Stored data —

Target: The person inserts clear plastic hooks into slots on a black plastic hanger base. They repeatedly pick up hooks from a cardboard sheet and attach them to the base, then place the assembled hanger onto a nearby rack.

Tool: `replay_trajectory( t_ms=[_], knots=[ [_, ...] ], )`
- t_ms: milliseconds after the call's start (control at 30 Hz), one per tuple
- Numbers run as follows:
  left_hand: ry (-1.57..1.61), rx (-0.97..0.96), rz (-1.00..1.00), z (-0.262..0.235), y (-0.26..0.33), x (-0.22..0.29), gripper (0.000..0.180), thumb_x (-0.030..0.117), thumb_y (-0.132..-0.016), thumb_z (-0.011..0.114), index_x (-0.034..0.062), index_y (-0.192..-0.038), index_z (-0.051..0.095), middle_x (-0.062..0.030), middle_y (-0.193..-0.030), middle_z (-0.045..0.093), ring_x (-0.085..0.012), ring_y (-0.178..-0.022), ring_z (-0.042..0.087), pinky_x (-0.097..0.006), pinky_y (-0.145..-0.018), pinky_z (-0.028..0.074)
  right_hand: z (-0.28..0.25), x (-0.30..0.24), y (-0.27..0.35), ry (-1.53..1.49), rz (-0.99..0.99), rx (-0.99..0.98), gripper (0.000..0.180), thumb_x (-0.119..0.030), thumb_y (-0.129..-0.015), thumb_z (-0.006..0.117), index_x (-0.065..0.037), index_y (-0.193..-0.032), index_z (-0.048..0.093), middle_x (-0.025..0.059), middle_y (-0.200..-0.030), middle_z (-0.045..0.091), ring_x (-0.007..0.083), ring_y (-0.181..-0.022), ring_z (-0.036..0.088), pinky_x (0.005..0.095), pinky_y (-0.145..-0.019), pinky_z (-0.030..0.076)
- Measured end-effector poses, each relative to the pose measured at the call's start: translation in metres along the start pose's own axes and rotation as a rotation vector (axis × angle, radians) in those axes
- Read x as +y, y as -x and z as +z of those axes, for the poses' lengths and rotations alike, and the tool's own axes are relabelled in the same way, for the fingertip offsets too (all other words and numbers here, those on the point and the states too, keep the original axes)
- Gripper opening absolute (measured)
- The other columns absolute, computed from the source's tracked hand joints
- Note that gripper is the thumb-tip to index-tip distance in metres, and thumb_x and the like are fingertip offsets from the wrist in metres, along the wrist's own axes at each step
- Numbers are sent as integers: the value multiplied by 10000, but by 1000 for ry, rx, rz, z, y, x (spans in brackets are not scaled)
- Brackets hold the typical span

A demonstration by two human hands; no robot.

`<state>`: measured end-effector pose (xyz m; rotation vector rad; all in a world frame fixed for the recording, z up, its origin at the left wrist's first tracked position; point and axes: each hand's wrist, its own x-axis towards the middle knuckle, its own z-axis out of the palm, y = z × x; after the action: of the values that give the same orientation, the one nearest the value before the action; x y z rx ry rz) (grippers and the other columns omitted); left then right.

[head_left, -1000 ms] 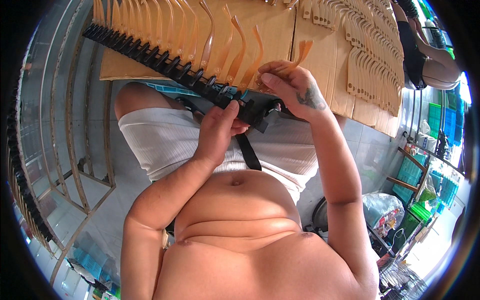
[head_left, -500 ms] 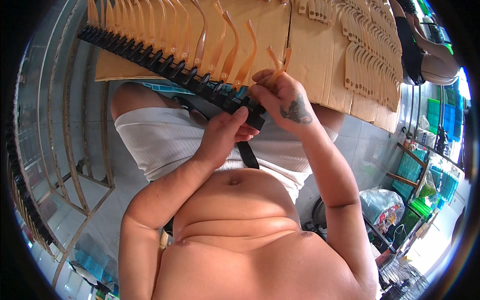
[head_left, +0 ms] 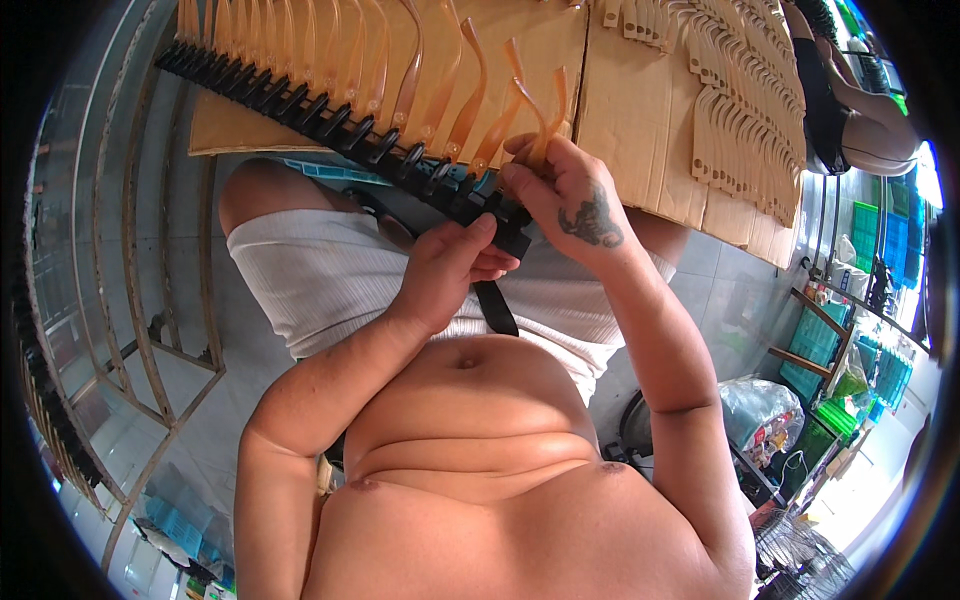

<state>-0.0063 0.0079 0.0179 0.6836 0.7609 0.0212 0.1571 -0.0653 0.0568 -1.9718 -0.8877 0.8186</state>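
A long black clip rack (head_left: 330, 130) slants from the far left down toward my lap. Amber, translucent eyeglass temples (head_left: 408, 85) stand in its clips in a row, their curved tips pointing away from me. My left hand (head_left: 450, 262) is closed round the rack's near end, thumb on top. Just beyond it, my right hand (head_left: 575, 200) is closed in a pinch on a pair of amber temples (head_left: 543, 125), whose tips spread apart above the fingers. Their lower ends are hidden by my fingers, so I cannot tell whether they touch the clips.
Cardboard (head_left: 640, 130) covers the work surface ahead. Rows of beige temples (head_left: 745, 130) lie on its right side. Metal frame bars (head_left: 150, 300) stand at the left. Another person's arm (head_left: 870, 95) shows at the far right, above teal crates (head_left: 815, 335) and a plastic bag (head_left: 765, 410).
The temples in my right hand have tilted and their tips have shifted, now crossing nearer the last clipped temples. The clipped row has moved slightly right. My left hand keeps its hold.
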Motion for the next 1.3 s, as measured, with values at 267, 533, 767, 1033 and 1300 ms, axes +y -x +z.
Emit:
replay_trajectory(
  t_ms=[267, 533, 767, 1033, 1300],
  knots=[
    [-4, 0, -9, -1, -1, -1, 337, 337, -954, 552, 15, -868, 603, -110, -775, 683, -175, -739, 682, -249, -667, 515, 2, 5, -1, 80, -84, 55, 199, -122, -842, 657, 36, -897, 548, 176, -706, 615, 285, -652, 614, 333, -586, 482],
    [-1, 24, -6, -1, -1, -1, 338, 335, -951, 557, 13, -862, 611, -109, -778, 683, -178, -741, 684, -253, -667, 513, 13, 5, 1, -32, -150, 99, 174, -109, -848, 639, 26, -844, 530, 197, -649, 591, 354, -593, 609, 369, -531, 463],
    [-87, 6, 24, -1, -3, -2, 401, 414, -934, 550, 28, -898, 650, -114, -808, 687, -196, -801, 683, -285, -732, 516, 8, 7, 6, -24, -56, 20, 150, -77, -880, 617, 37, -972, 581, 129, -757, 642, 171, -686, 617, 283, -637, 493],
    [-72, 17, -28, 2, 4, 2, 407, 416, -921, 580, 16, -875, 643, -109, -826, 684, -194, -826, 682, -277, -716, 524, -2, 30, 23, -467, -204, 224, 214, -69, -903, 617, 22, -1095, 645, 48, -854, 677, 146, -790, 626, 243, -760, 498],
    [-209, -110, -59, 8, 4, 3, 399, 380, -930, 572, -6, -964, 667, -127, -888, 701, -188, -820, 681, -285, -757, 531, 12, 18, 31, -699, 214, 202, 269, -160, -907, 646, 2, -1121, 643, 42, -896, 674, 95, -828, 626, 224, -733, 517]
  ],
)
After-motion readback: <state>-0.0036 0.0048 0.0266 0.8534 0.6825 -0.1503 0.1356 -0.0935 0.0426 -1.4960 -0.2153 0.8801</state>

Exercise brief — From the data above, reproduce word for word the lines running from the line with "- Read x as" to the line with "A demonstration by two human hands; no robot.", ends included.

Task result —
- Read x as +y, y as -x and z as +z of those axes, for the poses' lengths and rotations alike, and the tool's own axes are relabelled in the same way, for the fingertip offsets too (all other words and numbers here, those on the point and the states too, keep the original axes)
- Gripper opening absolute (measured)
- The other columns absolute, computed from the source's tracked hand joints
- Note that gripper is the thumb-tip to index-tip distance in metres, and thumb_x and the like are fingertip offsets from the wrist in metres, along the wrist's own axes at each step
- Numbers are sent as integers: the value multiplied by 10000, but by 1000 for ry, rx, rz, z, y, x (spans in brackets are not scaled)
- Brackets hold the typical span

A demonstration by two human hands; no robot.

The exercise requires nothing further.